15. You kept winning medals though all along, all through those 10 years from 2005 through college in 2009 and then 2015 before just missing at 2016 Trials though, so you knew you had something left after 2012?

Michael: That’s where I had to come up with a decision on where to stay next. At that point Emily and I had become pretty much like a package deal. We were looking at coming back to Austin or going to Ann Arbor. I knew I could find good training at either place. We mainly wanted to focus on her open water needs, and this place up here in Michigan was the best option.

16. No regrets on the great time and lives you built though, are there?

Michael: We were really successful for four years through last year. Could it have been better? Of course. But we had great experiences and we are better for it.

17. You seemed time-wise on track in 2016 -- you were very close to making the team weren’t you?

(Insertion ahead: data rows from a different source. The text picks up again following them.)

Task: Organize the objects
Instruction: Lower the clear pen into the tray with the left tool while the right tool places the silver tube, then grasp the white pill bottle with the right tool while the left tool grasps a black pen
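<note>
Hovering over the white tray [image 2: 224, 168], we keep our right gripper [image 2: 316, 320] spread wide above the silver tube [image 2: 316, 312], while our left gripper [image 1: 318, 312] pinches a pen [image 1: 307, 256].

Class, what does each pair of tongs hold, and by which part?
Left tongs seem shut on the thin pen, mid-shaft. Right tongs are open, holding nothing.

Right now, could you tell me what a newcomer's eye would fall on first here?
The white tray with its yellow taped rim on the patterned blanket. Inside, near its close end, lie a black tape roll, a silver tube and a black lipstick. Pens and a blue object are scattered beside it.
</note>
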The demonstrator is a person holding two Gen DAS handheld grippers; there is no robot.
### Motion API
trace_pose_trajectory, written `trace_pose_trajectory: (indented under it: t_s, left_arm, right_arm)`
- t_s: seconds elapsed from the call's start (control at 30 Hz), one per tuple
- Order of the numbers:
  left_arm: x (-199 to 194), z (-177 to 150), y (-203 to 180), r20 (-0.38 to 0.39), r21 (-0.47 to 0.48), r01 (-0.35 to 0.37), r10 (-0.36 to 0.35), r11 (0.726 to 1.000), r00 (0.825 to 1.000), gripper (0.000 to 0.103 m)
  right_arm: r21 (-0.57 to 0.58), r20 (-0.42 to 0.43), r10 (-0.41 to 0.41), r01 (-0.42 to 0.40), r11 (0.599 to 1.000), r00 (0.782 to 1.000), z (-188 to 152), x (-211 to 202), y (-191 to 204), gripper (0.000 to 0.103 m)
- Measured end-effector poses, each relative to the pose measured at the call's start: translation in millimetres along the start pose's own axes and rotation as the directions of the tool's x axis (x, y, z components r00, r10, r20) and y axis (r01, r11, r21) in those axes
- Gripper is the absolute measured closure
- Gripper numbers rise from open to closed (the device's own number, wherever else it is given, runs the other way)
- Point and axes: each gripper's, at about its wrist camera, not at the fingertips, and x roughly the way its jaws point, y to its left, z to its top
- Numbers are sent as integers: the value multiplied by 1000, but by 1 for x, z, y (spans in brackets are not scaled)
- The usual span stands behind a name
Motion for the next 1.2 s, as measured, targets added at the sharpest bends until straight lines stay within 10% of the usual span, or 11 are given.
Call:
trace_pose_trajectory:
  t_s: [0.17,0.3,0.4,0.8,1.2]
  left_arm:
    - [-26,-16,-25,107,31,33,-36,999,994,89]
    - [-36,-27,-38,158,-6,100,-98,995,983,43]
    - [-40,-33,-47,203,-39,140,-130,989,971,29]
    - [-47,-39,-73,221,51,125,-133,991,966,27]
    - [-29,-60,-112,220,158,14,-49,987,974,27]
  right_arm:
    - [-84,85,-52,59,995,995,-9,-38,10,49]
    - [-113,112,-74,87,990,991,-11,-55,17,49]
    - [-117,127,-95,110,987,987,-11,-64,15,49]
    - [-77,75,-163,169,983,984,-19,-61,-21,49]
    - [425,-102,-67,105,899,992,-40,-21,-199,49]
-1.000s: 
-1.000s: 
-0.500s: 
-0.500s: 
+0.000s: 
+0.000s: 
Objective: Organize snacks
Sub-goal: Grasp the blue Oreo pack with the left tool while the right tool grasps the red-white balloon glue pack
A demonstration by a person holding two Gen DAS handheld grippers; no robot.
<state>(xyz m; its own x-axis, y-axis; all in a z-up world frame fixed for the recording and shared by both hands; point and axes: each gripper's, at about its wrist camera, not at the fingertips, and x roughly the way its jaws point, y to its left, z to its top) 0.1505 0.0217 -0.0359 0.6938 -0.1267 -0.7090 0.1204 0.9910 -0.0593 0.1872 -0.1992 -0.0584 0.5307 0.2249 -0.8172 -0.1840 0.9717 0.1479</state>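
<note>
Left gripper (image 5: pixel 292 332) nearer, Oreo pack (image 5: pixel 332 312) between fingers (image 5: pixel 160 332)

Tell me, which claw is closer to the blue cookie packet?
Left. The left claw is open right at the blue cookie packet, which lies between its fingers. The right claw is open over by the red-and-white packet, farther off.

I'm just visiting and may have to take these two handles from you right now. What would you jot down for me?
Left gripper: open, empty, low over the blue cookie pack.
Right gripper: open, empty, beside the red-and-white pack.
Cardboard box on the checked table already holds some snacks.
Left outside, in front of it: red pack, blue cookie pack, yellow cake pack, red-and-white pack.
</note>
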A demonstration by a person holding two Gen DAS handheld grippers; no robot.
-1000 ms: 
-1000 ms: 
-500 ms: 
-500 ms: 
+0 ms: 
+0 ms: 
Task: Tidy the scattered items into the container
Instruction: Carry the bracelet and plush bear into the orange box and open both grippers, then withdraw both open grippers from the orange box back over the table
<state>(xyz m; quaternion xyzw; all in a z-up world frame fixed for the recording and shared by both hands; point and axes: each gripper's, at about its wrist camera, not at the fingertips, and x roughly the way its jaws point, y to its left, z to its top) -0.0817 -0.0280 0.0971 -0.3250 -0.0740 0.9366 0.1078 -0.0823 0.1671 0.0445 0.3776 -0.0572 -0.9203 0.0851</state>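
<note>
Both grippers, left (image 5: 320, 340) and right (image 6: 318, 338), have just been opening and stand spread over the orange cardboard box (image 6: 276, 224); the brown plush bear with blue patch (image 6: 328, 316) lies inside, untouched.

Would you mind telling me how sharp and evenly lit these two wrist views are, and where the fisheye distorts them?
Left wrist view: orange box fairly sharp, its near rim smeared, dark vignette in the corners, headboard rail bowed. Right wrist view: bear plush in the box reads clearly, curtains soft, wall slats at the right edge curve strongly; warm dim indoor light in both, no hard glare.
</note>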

Michael: Going into Trials I thought I was in a better place than I had been at any other Trials before. Obviously, it was really disappointing for it to end the way it did. Especially when the end result was an attainable goal. It wasn’t something crazy where I had to drop a bunch of time, just do what I have been doing but a little bit better.

18. Yet you end up in Med School at one of the nation’s best, your wife already is done with grad school -- you both are National Teamers for what seems like forever, so it ended up pretty cool didn’t it?

Michael: Coming up short one last time was a little disappointing, knowing it was probably -- I don’t need (laughs) to say probably! -- the last time I’ll suit up like that. But like I was saying, I wouldn’t trade where I am now. I am so happy.

19. A lot of swimmers worry that they miss too much of the real world experience post grad work-wise, but for grad school, and something as rigorous as Med School, don’t you feel like staying in an academic atmosphere and living such a disciplined lifestyle prepped you well for this?

Michael: For sure. It definitely has given me great perspective. School’s hard. It is supposed to be hard. But I know that I can do it. Mostly I know I can do it because I am using the same skills I had in swimming. Dedication, determination, goal setting, time management, re-evaluation of how you pick yourself up after you didn’t do as well as you wanted to do -- those are fundamental goals swimming teaches you as a person. I’m so fortunate to have kept swimming as long as I did.

20. You won so many relay medals internationally, and in college -- what did that part of the sport do for you?

Michael: That’s part of the reason I really enjoyed relays; It was something inherently bigger than yourself. You get to a point where the pain is difficult, your arms are falling off and the legs can’t kick anymore. But in a relay, you know there are three guys at the end of the pool depending on you. You’re going to find a way to get it done and give it your all, because you do it for the teammates as well. Those guys are still my friends today. I talk to at least one almost every day. So swimming didn’t just shape who I am, it continues to shape who I am becoming. So no regrets, just a lot of great memories and lifelong friendships with some great people.